There are a number of matters prescribed by the UTA to be included in the Notice of Intention to Hold AGM. Importantly, the notice is to invite owners to nominate candidates for election as the chairperson and body corporate committee (where applicable); as bodies corporate are under an obligation to appoint a chairperson at this first AGM.

Bodies corporate must appoint chairperson at first AGM.

Given that the chairperson must be an owner, or the director of an owner company, there will be bodies corporate who do not comply with this obligation: an owner can not be forced to volunteer their services as chairperson. The consequences for those bodies corporate are not clear. The Chief Executive of the Department of Building and Housing has powers to investigate any breach of the UTA, and to take such action (including legal proceedings) as the Chief Executive thinks proper. However, whether this would extend to having the court appoint an owner as a chairperson (against their will) would seem unlikely.

Notice of AGM

In addition to the Notice of Intention to Hold AGM, bodies corporate must also issue a notice of annual general meeting (Notice of AGM). This must be issued at least 2 weeks before the AGM. So, again taking the latest date on which a body corporate could hold its AGM (and still be within the required timeframe), the Notice of AGM must be issued by 5 December. However, the Notice of AGM must include, amongst other things, the nominations for candidates for election (which were invited under the Notice of Intention to Hold AGM). There will accordingly need to have been sufficient time for owners to respond to the Notice of Intention to Hold AGM in order for the Notice of AGM to be completed and issued.

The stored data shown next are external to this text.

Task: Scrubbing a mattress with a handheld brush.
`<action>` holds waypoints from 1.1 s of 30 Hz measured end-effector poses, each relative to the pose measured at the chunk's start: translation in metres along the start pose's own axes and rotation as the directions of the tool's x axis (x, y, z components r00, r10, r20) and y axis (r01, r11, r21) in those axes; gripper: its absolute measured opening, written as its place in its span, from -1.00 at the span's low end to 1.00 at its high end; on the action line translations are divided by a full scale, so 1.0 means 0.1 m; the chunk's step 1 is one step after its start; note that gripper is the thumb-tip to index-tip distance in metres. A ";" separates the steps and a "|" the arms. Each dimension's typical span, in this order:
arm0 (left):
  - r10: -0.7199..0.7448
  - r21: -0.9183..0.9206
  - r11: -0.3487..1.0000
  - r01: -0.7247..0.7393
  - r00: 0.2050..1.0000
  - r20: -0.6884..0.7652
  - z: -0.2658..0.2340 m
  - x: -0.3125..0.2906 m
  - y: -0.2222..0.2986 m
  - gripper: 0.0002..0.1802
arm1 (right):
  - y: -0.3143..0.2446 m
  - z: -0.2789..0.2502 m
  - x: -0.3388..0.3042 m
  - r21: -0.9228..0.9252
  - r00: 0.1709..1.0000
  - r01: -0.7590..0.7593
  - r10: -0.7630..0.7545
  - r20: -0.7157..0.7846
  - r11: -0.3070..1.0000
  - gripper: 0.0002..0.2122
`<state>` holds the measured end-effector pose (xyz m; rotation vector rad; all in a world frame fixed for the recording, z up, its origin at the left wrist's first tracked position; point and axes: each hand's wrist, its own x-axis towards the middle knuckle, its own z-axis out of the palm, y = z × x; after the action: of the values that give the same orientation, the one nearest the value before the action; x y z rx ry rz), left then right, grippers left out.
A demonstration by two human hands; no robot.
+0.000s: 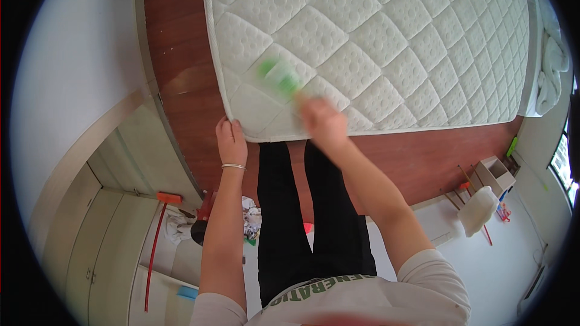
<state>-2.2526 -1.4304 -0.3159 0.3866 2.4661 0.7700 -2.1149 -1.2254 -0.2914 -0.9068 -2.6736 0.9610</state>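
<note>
A white quilted mattress (344,42) with a diamond pattern fills the upper middle. At its near left corner, my left hand (231,139) has its fingers closed over the edge. My right hand (326,124) is closed round the handle of a green-and-white handled tool (281,78). The tool's head is over the mattress top near that corner. Motion smears both the head and my right hand, so the tool's exact kind and whether it touches the fabric cannot be made out.
The mattress lies on a reddish-brown wooden base (181,84). An orange-headed broom (158,235) leans at the lower left, by pale cabinets (99,259). A chair with a pale seat (481,211) and a small shelf box (495,175) are at the right. Bedding (551,66) lies far right.
</note>
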 end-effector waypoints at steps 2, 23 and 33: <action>0.032 0.039 0.999 -0.035 0.996 0.078 -0.08 -0.04 -0.02 -0.66 | 0.00 0.07 0.04 -0.076 0.929 -0.360 0.349 -0.126 0.930 -0.73; -0.172 0.379 0.924 -0.051 0.830 0.530 -0.50 0.24 0.30 -0.60 | -0.41 -0.51 -0.37 0.611 0.682 -0.501 0.714 -0.157 0.613 -0.71; 0.574 0.502 0.504 -0.703 0.707 0.413 0.23 0.46 0.99 -0.32 | 0.18 -0.48 -1.01 0.458 0.394 -0.748 0.876 -0.277 0.481 -0.68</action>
<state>-2.2669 -1.3222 -0.2916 1.6426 2.2902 0.0725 -2.0089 -1.2485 -0.2596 -2.1590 -1.4973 0.9863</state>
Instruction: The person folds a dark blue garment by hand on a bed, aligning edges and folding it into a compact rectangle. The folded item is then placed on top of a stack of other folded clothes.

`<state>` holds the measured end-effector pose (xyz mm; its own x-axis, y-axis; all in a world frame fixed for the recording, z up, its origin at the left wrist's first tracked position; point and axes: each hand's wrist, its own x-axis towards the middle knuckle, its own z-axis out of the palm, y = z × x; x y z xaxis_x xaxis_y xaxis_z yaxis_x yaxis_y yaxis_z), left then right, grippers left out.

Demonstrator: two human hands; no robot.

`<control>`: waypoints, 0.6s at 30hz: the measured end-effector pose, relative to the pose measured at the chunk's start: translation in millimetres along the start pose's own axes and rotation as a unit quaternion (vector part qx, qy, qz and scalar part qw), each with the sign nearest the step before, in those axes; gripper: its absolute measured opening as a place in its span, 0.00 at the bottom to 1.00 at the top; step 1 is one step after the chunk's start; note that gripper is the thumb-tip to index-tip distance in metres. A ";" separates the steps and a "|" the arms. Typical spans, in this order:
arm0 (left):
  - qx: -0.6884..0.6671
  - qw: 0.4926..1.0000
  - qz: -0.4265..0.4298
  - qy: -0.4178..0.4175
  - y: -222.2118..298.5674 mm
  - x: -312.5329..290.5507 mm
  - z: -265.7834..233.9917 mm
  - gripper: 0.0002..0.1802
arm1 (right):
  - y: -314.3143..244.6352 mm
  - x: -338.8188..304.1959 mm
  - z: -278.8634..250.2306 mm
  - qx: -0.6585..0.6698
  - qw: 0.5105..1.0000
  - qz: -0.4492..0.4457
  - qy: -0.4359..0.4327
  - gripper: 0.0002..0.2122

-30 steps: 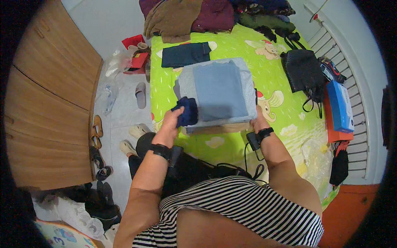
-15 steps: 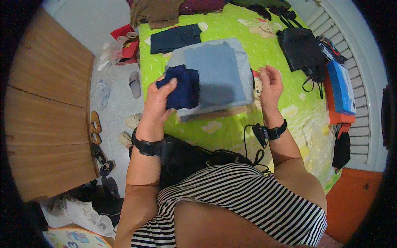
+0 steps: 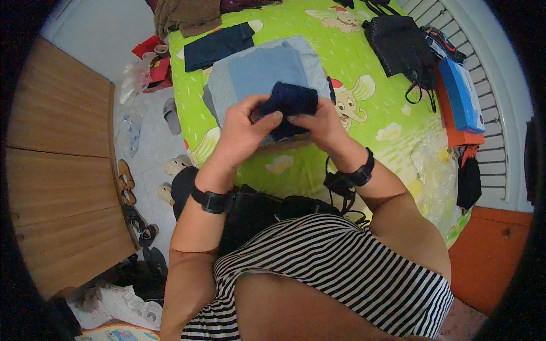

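A small folded navy cloth point(image 3: 293, 100), its exact kind unclear, is held between my two hands above the bed. My left hand point(image 3: 245, 126) pinches its left side, thumb on top. On the opposite side, my right hand point(image 3: 325, 123) grips the lower right part with the thumb across it. Beneath and beyond them lies a stack of folded light blue clothes point(image 3: 267, 63), partly hidden by my hands. Farther off, to the left of that stack, rest folded dark trousers point(image 3: 219, 46).
A green cartoon-print sheet point(image 3: 392, 108) covers the bed. A black bag point(image 3: 392, 45) and a blue box point(image 3: 462, 96) lie at the right beside the white rail. Brown clothes point(image 3: 187, 17) sit at the far left. Shoes point(image 3: 126, 175) line the floor by a wooden cabinet point(image 3: 62, 165).
My left hand has carried the navy cloth to the right, and my right hand has come in from the right and taken hold of it. The whole view has shifted slightly.
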<state>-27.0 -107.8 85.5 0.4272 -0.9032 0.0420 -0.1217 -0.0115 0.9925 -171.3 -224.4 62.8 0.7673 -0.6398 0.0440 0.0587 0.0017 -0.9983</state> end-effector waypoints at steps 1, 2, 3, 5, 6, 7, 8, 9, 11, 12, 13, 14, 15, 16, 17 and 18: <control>-0.011 1.000 0.001 0.005 -0.2 0.4 -3.5 0.11 | -2.4 2.5 -8.2 -0.038 0.998 0.033 0.030 0.16; -0.131 0.991 0.023 0.024 -1.9 4.4 -6.7 0.12 | -4.2 4.0 -19.1 0.104 0.993 -0.003 0.047 0.15; -0.051 0.997 0.000 0.059 -3.8 7.5 -18.3 0.10 | -4.5 6.0 -32.6 0.243 0.968 -0.024 0.055 0.14; -0.094 0.987 0.027 0.128 -13.7 12.2 -39.1 0.09 | -0.2 18.4 -68.6 0.277 0.956 -0.040 0.090 0.14; -0.096 0.979 0.021 0.180 -22.1 15.4 -49.6 0.08 | 9.1 26.6 -85.3 0.262 0.949 -0.039 0.171 0.13; -0.099 0.971 -0.007 0.218 -32.9 18.2 -60.8 0.07 | 24.3 35.3 -100.4 0.258 0.943 -0.077 0.196 0.12; -0.134 0.959 -0.029 0.246 -46.0 18.9 -69.4 0.06 | 43.2 41.5 -115.8 0.233 0.930 -0.052 0.281 0.12; -0.170 0.945 -0.049 0.275 -60.8 19.4 -76.6 0.05 | 65.6 48.5 -131.2 0.210 0.927 -0.074 0.303 0.12; -0.143 0.941 -0.117 0.283 -93.5 16.1 -86.3 0.06 | 115.6 52.9 -160.9 0.154 0.904 0.028 0.398 0.13; -0.130 0.937 -0.149 0.287 -110.1 14.8 -89.1 0.06 | 138.6 52.1 -175.9 0.160 0.901 0.080 0.396 0.13; -0.111 0.940 -0.160 0.280 -126.9 11.4 -88.9 0.07 | 160.4 50.3 -187.7 0.156 0.886 0.142 0.413 0.13; -0.108 0.937 -0.195 0.270 -141.4 10.8 -90.9 0.08 | 180.9 47.0 -193.8 0.143 0.896 0.164 0.386 0.14; -0.109 0.934 -0.218 0.259 -155.0 9.7 -91.6 0.10 | 195.7 46.6 -198.9 0.110 0.881 0.216 0.406 0.14; -0.133 0.930 -0.238 0.248 -167.4 9.0 -88.6 0.11 | 208.4 43.4 -196.9 0.145 0.891 0.197 0.382 0.14; -0.156 0.924 -0.254 0.238 -177.7 9.9 -85.4 0.13 | 213.4 43.8 -197.2 0.084 0.916 0.164 0.357 0.13; -0.169 0.914 -0.281 0.238 -185.2 9.9 -85.2 0.14 | 214.0 45.1 -196.0 0.020 0.925 0.155 0.346 0.12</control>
<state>76.1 -78.1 -88.1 0.6882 -0.5056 -0.5203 0.4868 -0.2101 0.8479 -249.3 -403.5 -156.5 0.1596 -0.9427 -0.2931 -0.0611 0.2869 -0.9560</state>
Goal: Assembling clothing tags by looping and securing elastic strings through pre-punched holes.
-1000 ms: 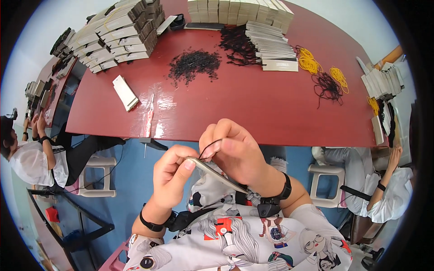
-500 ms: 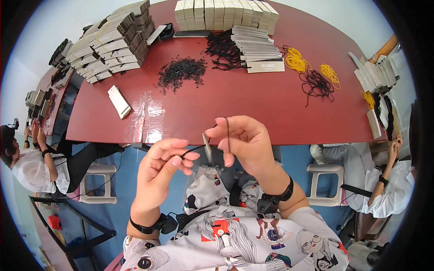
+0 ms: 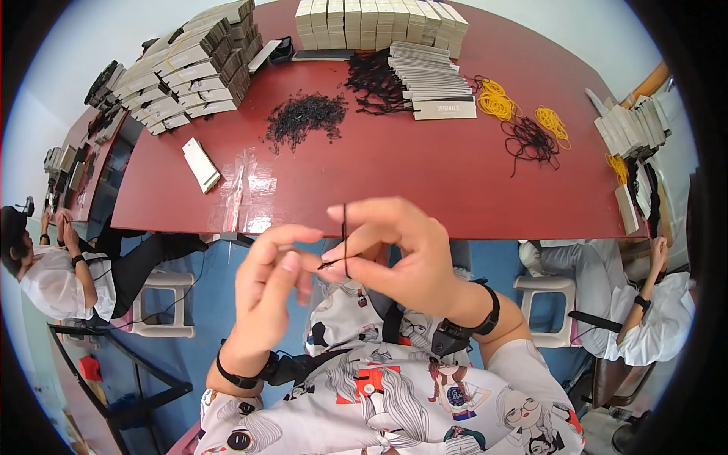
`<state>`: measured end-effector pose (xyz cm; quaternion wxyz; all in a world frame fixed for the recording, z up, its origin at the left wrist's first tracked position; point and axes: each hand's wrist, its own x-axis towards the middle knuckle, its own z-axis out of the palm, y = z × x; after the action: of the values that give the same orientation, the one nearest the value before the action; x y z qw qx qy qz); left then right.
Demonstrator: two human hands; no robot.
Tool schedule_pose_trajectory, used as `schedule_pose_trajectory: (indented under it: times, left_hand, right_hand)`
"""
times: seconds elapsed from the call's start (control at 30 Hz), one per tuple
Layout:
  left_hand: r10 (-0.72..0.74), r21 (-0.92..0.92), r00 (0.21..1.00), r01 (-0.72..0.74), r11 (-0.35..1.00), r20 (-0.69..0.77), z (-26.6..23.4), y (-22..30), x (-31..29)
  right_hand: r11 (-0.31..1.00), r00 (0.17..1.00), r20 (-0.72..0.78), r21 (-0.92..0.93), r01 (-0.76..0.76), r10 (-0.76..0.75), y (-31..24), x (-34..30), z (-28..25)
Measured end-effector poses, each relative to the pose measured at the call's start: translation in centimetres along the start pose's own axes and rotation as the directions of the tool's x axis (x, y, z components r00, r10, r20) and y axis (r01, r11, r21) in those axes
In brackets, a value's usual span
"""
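Observation:
Over my lap, just off the table's near edge, my two hands meet at the fingertips. My right hand (image 3: 406, 246) is closed on a black cord (image 3: 345, 236), which forms a loop round its fingers and runs upright across them. A short dark piece of the cord shows between the right thumb and the left fingertips. My left hand (image 3: 265, 280) has its fingers loosely curved and apart, a fingertip touching the right hand's pinch. The pale card seen edge-on earlier is hidden now.
On the red table (image 3: 364, 174) lie a heap of small black clips (image 3: 307, 117), corded cards (image 3: 444, 108), yellow cord bundles (image 3: 497, 100) and black cords (image 3: 531, 142). Card stacks (image 3: 189, 76) stand far left, with loose cards (image 3: 200, 164) nearer. People sit at both sides beside stools (image 3: 542, 303).
My right hand has moved left and down to meet my left hand. The stretch of cord between them has closed up, and my left fingers have loosened.

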<state>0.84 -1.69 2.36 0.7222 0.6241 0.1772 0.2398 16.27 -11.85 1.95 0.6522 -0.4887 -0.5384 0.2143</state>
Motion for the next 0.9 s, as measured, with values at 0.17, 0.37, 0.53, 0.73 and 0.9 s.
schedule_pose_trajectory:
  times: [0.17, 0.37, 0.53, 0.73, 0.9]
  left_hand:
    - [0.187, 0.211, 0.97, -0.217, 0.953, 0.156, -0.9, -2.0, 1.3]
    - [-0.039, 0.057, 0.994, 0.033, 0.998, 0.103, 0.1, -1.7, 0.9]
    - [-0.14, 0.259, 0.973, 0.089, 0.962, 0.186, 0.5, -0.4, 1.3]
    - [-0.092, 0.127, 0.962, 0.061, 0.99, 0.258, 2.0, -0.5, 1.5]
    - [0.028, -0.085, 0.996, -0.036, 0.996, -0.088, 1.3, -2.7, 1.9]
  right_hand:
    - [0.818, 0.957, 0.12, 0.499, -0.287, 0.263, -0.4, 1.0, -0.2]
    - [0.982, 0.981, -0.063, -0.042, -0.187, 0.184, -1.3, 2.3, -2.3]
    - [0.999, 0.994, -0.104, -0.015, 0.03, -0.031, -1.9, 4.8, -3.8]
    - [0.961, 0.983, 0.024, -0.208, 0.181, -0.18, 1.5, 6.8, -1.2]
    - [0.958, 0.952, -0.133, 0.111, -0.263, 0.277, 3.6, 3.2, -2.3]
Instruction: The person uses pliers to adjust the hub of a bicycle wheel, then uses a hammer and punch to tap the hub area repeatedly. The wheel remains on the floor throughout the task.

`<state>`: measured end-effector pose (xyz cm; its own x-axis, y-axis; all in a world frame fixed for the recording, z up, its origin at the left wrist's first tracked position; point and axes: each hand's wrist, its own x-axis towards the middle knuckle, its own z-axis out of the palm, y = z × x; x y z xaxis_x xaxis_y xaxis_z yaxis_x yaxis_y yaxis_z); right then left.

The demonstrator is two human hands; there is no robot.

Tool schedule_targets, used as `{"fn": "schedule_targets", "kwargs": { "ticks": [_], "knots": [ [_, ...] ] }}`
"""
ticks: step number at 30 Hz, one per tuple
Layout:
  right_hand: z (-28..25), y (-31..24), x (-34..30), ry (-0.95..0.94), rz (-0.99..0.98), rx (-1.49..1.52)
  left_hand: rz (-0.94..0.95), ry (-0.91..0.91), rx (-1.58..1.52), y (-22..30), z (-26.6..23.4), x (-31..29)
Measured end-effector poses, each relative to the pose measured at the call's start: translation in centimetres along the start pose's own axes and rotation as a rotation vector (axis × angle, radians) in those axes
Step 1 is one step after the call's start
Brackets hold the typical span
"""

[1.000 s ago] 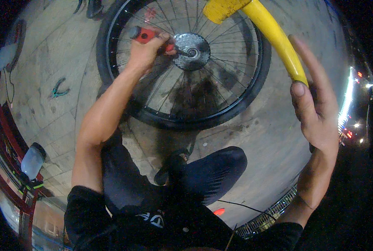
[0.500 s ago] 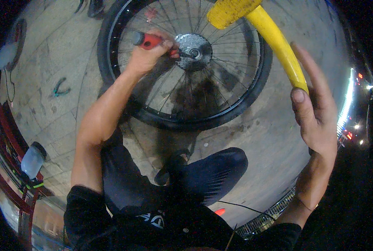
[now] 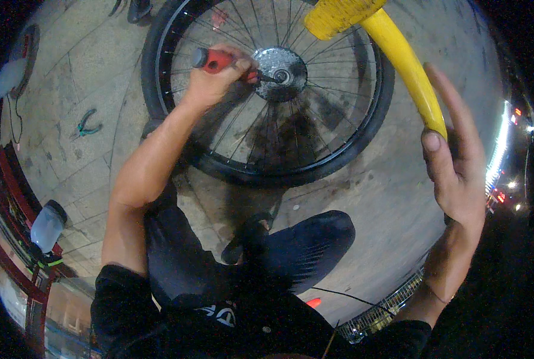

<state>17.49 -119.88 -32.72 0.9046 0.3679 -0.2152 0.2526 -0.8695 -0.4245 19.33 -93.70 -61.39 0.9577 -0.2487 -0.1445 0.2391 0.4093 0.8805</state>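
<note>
My left hand (image 3: 216,81) is closed round a red and black screwdriver (image 3: 218,60) with a grey end cap. Its dark shaft slants down to the middle of the cassette (image 3: 279,63) on a bicycle wheel (image 3: 267,177), where the tip meets the hub. In my right hand (image 3: 455,161) is the lower end of a mallet's handle, the thumb and fingers about it. The yellow mallet (image 3: 409,66) is raised, its scuffed head over the wheel's upper right, apart from the screwdriver. The wheel lies on its side before my knees, sprockets facing up.
Pliers (image 3: 87,124) with teal handles lie on the paving left of the wheel. A whitish container (image 3: 47,228) with a dark top stands by a dark red frame (image 3: 36,296) at the left. Something orange-red (image 3: 313,303) lies near my right thigh, by a metal grating (image 3: 368,320).
The mallet and my right hand have shifted slightly right and down. My left hand still holds the screwdriver against the hub; the view has shifted a little.
</note>
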Motion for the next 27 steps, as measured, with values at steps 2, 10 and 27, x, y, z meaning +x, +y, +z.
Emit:
{"fn": "schedule_targets", "kwargs": {
  "ticks": [2,10,27],
  "knots": [
    [-0.1,-0.1,-0.1,0.001,-0.006,0.009,0.072,-0.017,0.184,0.7,0.7,0.2],
    [0.5,0.9,-1.7,0.039,0.075,0.017,0.144,-0.111,0.235,0.3,0.8,0.2],
    [4.3,3.2,-10.4,0.114,0.671,0.432,0.156,-0.147,-0.008,-0.5,1.1,-1.3]
  ]
}}
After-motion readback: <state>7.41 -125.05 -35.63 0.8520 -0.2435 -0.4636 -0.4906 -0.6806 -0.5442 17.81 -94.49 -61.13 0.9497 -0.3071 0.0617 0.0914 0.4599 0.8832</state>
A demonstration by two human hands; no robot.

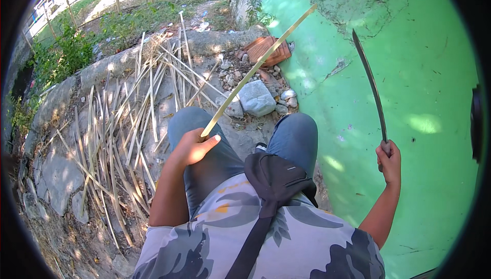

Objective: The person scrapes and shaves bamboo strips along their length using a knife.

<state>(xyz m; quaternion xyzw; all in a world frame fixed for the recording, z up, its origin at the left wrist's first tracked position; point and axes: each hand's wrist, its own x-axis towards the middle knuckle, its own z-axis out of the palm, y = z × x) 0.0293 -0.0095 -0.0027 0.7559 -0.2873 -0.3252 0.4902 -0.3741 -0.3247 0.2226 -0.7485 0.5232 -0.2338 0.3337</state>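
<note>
My left hand [194,148] is closed around the lower end of a long pale bamboo strip [258,67], which slants up and away to the right. In my right hand [389,162], out to the right side, is the handle of a machete [372,79]. Its long, dark, slightly curved blade points upward, apart from the strip. Beneath my left arm and beyond it, many similar pale bamboo strips [138,115] lie in a loose, crossing pile on the ground.
A green wall [429,187] with flaking plaster rises close on my right. Past my knees lie a pale stone block [257,98], rubble and reddish tiles [268,51]. A low stone kerb [204,41] runs behind the pile. A black bag [279,177] hangs at my waist.
</note>
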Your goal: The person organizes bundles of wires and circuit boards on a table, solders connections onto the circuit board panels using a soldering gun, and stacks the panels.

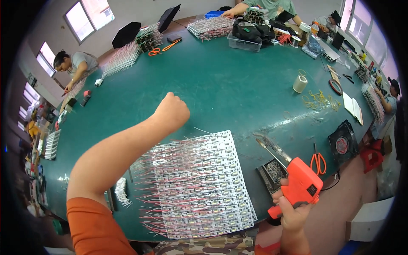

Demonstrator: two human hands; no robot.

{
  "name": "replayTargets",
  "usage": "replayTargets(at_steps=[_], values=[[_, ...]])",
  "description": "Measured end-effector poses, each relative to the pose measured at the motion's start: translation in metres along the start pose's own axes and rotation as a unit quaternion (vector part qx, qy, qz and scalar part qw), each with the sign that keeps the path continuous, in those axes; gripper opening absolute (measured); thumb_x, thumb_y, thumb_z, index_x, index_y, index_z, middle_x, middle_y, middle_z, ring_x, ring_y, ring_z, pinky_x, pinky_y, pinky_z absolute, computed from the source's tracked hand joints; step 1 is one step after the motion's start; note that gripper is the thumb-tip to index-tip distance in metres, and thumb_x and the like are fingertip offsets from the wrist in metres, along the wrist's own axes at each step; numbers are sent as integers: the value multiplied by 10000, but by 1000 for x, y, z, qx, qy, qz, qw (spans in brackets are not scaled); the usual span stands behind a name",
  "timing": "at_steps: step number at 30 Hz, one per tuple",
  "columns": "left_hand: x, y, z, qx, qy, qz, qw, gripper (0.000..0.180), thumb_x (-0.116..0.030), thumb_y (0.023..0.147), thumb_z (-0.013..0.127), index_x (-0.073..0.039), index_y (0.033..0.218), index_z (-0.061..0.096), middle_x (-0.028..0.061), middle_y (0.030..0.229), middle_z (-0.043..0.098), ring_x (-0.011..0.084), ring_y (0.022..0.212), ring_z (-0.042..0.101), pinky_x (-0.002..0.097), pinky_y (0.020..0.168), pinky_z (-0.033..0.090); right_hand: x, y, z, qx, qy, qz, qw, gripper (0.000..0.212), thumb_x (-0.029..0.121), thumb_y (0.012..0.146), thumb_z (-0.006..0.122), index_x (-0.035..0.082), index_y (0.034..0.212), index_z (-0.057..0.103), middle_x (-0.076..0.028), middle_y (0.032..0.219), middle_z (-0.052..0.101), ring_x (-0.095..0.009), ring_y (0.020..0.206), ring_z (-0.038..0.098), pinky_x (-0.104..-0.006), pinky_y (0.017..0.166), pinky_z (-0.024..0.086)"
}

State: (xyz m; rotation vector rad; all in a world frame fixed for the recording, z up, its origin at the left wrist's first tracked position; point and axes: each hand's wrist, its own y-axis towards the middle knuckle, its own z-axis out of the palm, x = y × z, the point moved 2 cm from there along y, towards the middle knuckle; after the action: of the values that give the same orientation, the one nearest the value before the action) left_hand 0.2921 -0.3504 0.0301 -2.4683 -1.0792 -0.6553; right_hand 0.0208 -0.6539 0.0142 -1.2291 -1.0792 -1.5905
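My right hand (293, 214) is wrapped round the handle of a red soldering gun (302, 180). Its metal tip points up and left, over the table right of the circuit boards. My left hand (172, 111) is closed in a fist beyond the boards' far edge; whatever it may hold is hidden. Below my left forearm lies a panel of white circuit boards (204, 187), stacked in at least two layers. Thin red and white wires stick out across their left side. Close to the gun stands a small dark box (274, 170) of tiny metal parts.
Orange-handled scissors (318, 163) and a black fan (343, 144) sit at right. Beyond are a tape roll (300, 83), yellow rubber bands (321, 101) and a notebook (352, 108). White wires (122, 193) lie left of the boards. Several people work around the green table (238, 80).
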Motion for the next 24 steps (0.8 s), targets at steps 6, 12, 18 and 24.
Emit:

Items to be considered and/or resolved at first AGM

In addition to the appointment of the chairperson and body corporate committee members (if applicable), there are a number of requirements under the UTA which the body corporate should consider as part of the agenda for the first AGM. These include:

  • Removal of secretary and appointment of manager
    The office of secretary is not recognised under the Unit Titles Act 2010. The chairperson is the one with the statutory duties to perform many of the tasks previously belonging to the secretary. Accordingly, the body corporate should resolve, at the AGM, to remove the existing secretary. At the same time, however, the body corporate could resolve to appoint a manager to carry out various of the body corporate’s and chairperson’s duties. That manager could be the person/entity who is currently the secretary. (Note, however, that the statutory obligation to ensure the chairperson’s duties are performed remains with the chairperson). The engagement by the body corporate and/or chairperson of a manager should be in writing and clearly set out the required duties and the parameters of the manager’s authority.
  • Body corporate committee
    If the body corporate comprises 10 or more principal units, then it must form a committee unless it decides, by special resolution (i.e. 75%) not to do so. If the body corporate comprises 9 or fewer principal units, then by default it is not required to form a committee; although it may elect by special resolution to do so.If the body corporate is to have a committee, then the owners need to resolve the number of committee members and elect the committee members.If a committee is formed, then the body corporate may delegate any of its duties or powers (with limited exceptions), either generally or specifically, to the body corporate committee by special resolution and written notice.
  • Transitional provisions There are a number of transitional provisions under the UTA which will not apply until the expiry of a 15 month transitional period (i.e. 19 September 2012) unless the body corporate resolves (by special resolution) that they will apply prior to that date. These include:
    • Body corporate rules 

      Existing body corporate rules will become invalid from the expiry of the transitional period. Under the UTA, there is a default set of “operational rules”. These relate to the use and enjoyment of the common property, disposal of rubbish and noise. The default rules are not going to be adequate for many developments which will need a more comprehensive set of operational rules. Bodies corporate should accordingly consider how the default operational rules should be added to, revoked or amended. Ideally they should also make such changes to the operational rules (if any) prior to the expiry of the transitional period.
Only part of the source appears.